Pipistrello vive da sessant’anni in quella zona dello sguardo dove le forme diventano personaggi. Non si limita a illuminare: abita lo spazio, lo interpreta, ne definisce il ritmo.
Dal debutto nei negozi Olivetti, la lampada ha viaggiato nel mondo, assumendo nel tempo nuove varianti concordate con Gae e poi proseguite da Martinelli Luce: finiture in alluminio, versioni ridotte, declinazioni cordless, modelli per postazioni di lavoro.
Oggi, nel suo 60° anniversario, ritorna in una raffinata edizione White Matt, a conferma di una attualità che non deriva dalla nostalgia, ma dalla qualità intrinseca del progetto.
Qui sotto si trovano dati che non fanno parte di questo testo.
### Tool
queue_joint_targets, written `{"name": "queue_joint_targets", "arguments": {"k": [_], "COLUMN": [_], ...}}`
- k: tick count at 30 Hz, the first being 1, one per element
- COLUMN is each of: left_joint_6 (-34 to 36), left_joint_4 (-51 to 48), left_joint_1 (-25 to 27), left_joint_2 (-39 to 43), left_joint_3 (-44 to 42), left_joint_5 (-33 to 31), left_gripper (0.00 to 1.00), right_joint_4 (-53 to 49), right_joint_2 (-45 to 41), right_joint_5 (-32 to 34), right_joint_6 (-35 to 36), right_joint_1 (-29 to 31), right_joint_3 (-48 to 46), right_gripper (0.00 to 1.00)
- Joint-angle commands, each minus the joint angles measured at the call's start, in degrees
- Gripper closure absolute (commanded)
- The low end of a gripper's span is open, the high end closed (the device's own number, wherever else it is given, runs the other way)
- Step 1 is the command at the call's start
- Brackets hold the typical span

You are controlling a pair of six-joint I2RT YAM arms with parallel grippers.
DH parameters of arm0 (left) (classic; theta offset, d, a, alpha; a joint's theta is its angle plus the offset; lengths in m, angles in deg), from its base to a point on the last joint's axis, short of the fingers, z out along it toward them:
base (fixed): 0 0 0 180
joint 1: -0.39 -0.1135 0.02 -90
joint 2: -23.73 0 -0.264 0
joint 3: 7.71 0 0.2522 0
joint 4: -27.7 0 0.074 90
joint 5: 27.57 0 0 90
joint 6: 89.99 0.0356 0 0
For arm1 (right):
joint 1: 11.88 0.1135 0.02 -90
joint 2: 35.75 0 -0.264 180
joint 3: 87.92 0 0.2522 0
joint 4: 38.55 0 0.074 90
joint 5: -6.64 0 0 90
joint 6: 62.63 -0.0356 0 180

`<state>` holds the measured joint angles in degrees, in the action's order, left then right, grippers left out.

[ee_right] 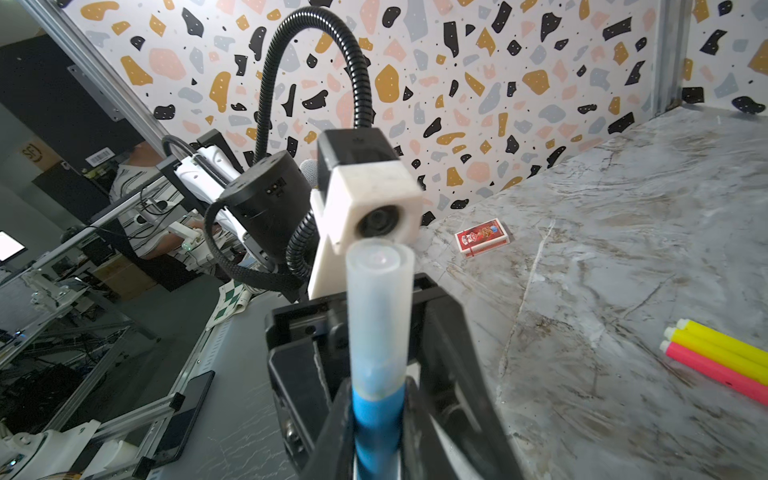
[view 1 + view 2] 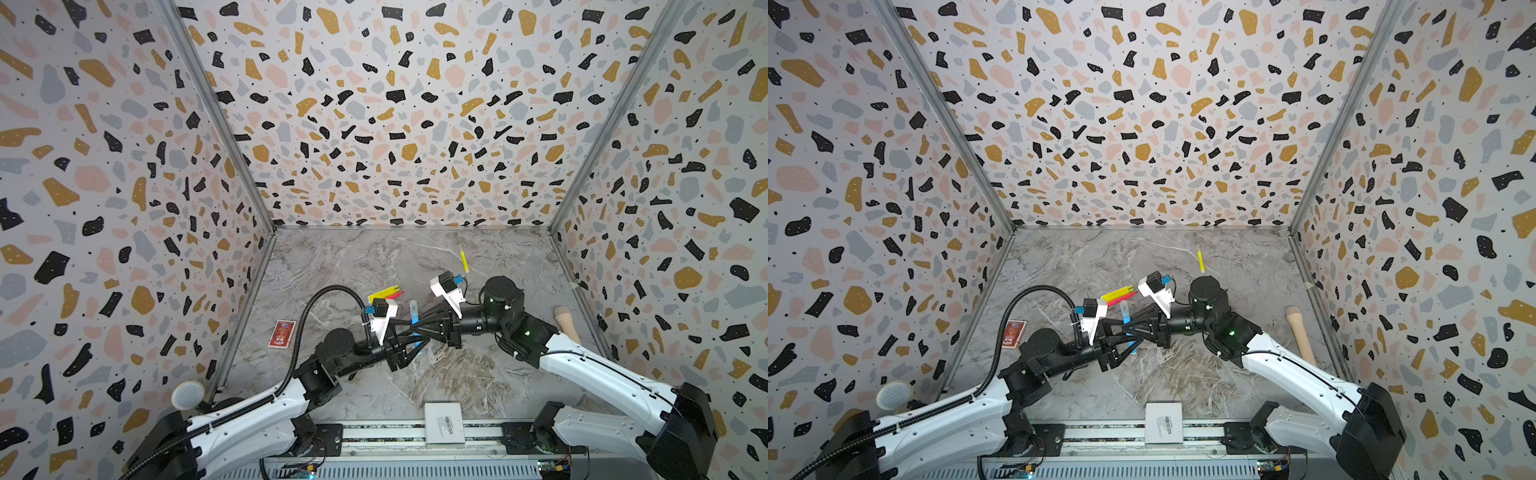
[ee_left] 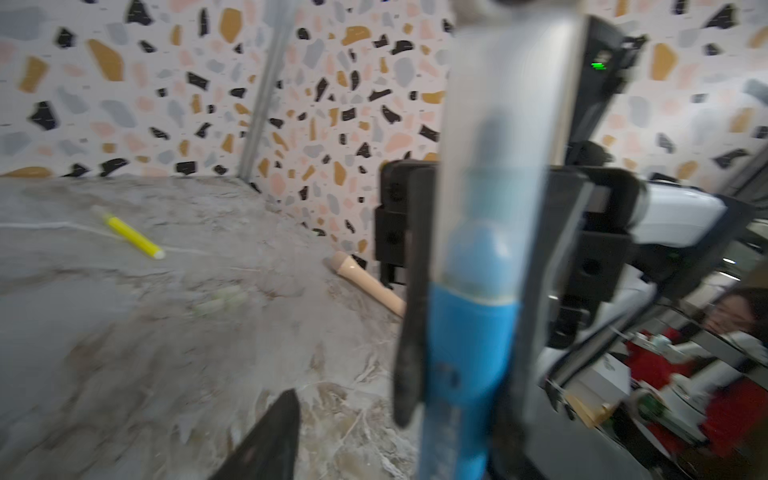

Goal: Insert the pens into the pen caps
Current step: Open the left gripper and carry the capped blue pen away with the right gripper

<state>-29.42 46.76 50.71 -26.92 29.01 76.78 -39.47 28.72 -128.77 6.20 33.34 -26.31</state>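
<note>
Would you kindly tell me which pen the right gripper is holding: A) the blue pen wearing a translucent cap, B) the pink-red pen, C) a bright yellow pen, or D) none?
A: the blue pen, translucent cap on its tip, sits clamped in the right gripper, while the pink-red pen and two yellow pens lie on the marble table.

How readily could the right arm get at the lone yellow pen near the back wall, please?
Probably not yet: the right gripper is shut on the blue pen. Once that is put down, likely yes; the yellow pen lies alone, with nothing beside it to block the gripper.
</note>
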Motion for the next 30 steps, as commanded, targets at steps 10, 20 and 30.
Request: {"name": "queue_joint_targets", "arguments": {"k": [10,20,30], "left_joint_6": [-1.1,0.1,-0.4], "left_joint_4": [-17.1,-22.7,-27.6], "left_joint_1": [-0.2,-0.2,-0.2], "left_joint_2": [1.7,4.5,12.4], "left_joint_3": [-0.6,-1.1,-2.1], "left_joint_5": [-23.6,-24.2,-25.0], "left_gripper": [0.29,0.30,0.30], "right_joint_4": [-24.1,-27.8,-38.0], "right_joint_2": [13.0,40.8,64.6], "right_joint_5": [27.6,36.9,45.5], "right_joint_6": [7.8,11.8,14.3], "right_joint_1": [-12.1,-21.0,-24.9], "right_joint_3": [12.2,32.2,62.4], "right_gripper": [1.00,1.00,1.00]}}
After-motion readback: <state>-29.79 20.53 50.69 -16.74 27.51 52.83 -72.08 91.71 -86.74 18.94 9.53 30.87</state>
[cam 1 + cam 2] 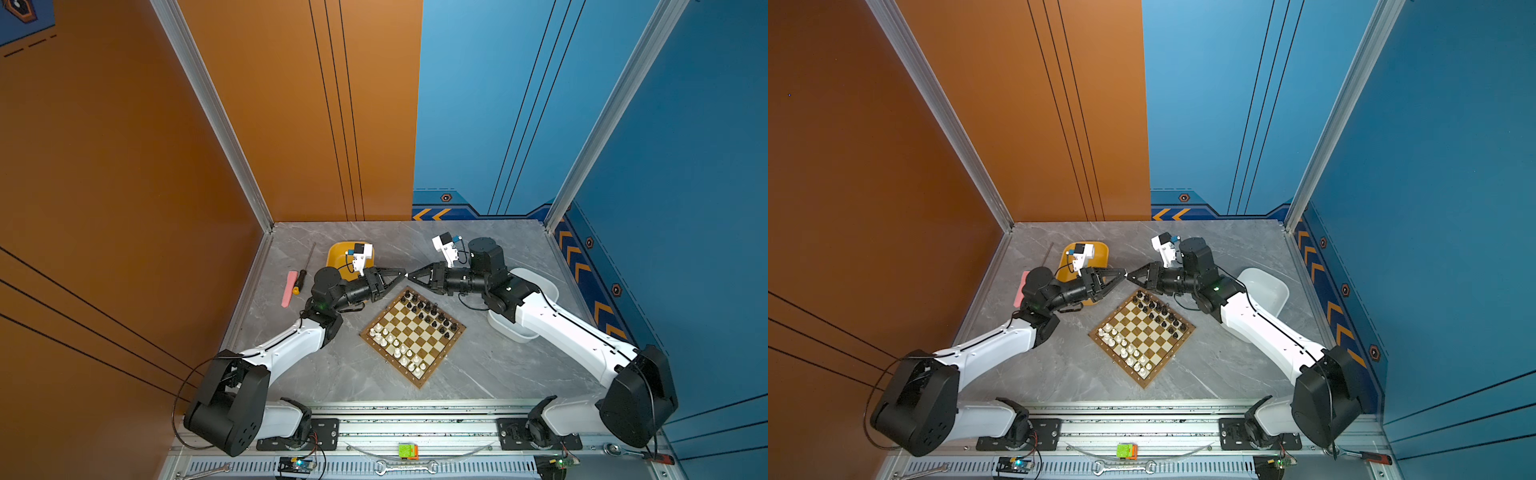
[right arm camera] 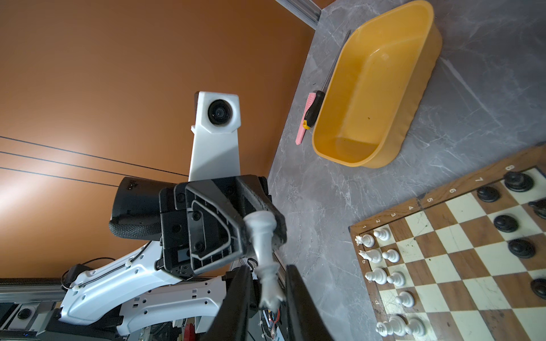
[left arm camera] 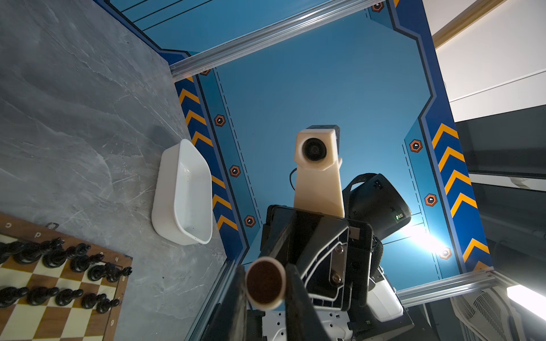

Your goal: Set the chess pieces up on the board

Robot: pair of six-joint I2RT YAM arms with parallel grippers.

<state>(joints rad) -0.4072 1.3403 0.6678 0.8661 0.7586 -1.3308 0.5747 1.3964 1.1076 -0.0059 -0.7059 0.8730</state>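
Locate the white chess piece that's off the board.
The white piece is in the air between the gripper tips, base in the left gripper, crown at the right gripper, just past the far corner of the board in both top views.

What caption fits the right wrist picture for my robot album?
Left fingers hold a white chess piece by its base, crown between the right fingers, near the board.

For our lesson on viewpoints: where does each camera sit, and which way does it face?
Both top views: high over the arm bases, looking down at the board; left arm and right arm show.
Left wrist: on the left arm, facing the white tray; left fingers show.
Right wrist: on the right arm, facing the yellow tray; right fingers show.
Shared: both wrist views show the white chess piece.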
Chi ha lavorato con Aulenti – come racconta Emiliana Martinelli – ricorda un carattere determinato, autorevole, capace di vedere il progetto nella sua interezza, senza esitazioni. La Pipistrello ne porta le tracce: non è conciliante, non è decorativa, non è timida.
È autonoma, decisa, capace di occupare lo spazio senza mai essergli ostile. Porta con sé la forza tranquilla dei progetti che sanno ciò che vogliono essere.
Sessant’anni dopo, Pipistrello continua a sorprendere perché sfugge alla prevedibilità. Non è modernista, non è postmoderna: è una lampada che vive di una coerenza propria, fuori dalle categorie.
È un’icona non perché rappresenta un’epoca, ma perché la trascende.
È un oggetto che illumina lo spazio, ma soprattutto lo interpreta. E forse è proprio questo il segreto della sua longevità.